**Exercise description**. From the first line to the last, set down the material exactly, leaving out its pictures.

**Information provided**.
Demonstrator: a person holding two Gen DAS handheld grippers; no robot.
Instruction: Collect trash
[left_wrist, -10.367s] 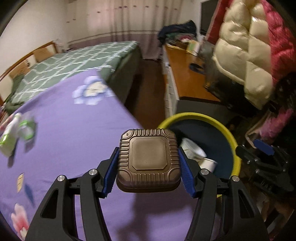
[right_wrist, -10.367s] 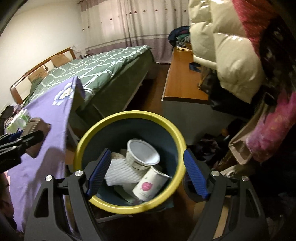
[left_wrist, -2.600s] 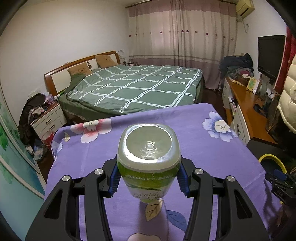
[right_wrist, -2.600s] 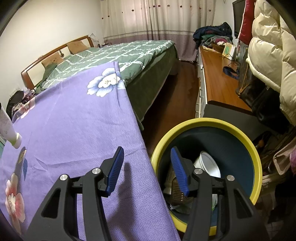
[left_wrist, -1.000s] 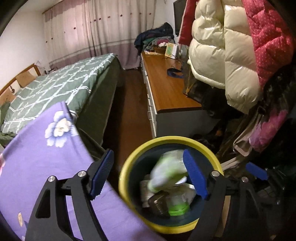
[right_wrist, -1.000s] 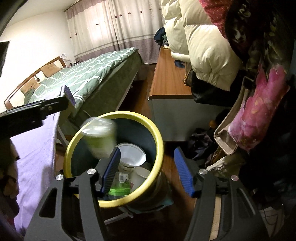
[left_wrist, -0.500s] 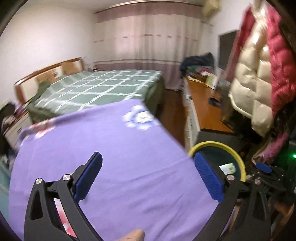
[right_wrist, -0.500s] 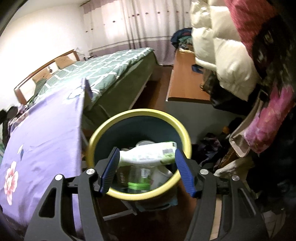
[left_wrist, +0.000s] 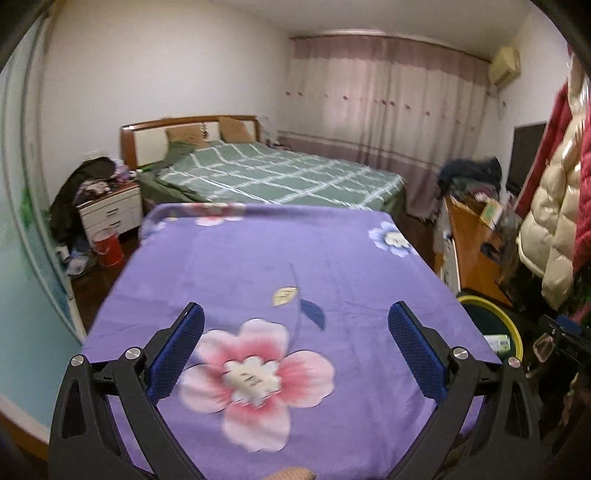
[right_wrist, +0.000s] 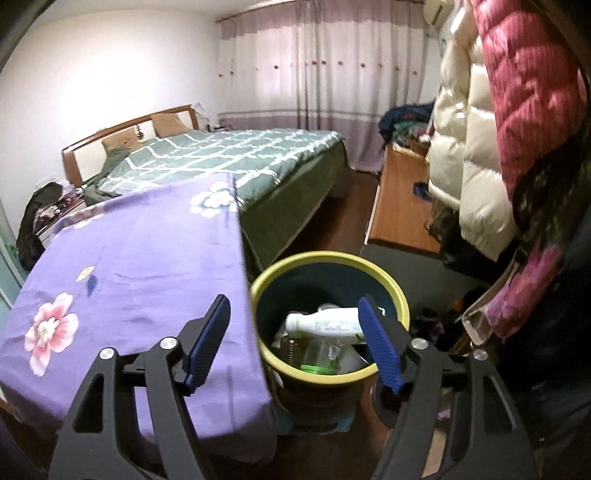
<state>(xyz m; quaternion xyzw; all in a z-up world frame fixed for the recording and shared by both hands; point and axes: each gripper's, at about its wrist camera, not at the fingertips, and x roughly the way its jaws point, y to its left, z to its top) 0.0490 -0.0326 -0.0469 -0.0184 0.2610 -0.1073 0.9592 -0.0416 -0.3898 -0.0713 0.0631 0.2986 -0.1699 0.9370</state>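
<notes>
Left gripper (left_wrist: 295, 345) swung back over purple tablecloth (left_wrist: 295, 266); white bottle (right_wrist: 325, 323) now binned.
Both grippers released, right gripper (right_wrist: 293, 343) just widening above yellow-rimmed bin (right_wrist: 328, 258) beside the table edge.

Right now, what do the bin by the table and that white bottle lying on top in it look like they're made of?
Bin: probably moulded plastic, a smooth dark wall with a matte yellow rim and an even round shape. White bottle: likely opaque plastic, smooth with a slight sheen and a printed green label; a coated carton cannot be ruled out.
</notes>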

**Expected output**.
Demonstrator: a person holding two Gen DAS handheld grippers; no robot.
Instruction: Collect trash
[left_wrist, -10.367s] 
[right_wrist, -10.367s] 
[left_wrist, -2.600s] 
[right_wrist, -2.600s] 
[left_wrist, -1.000s] 
[right_wrist, -1.000s] 
[left_wrist, -0.500s] 
[right_wrist, -0.500s] 
[left_wrist, +0.000s] 
[right_wrist, +0.000s] 
<state>(xyz m; quaternion xyzw; all in a z-up world frame fixed for the recording and shared by both hands; point and axes: each gripper's, at about its wrist camera, not at the fingertips, and x roughly the way its jaws point, y to its left, z to its top) 0.0490 -0.0326 -0.0469 -0.0184 0.2610 -0.1073 0.9592 -0.0416 -0.3898 -0.0713 0.0631 0.2986 -0.1699 0.9370</state>
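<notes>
Left gripper (left_wrist: 295, 345) swung back over purple tablecloth (left_wrist: 295, 266); white bottle (right_wrist: 325, 323) now binned.
Both grippers released, right gripper (right_wrist: 293, 343) just widening above yellow-rimmed bin (right_wrist: 328, 258) beside the table edge.

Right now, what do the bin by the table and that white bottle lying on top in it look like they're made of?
Bin: probably moulded plastic, a smooth dark wall with a matte yellow rim and an even round shape. White bottle: likely opaque plastic, smooth with a slight sheen and a printed green label; a coated carton cannot be ruled out.
</notes>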

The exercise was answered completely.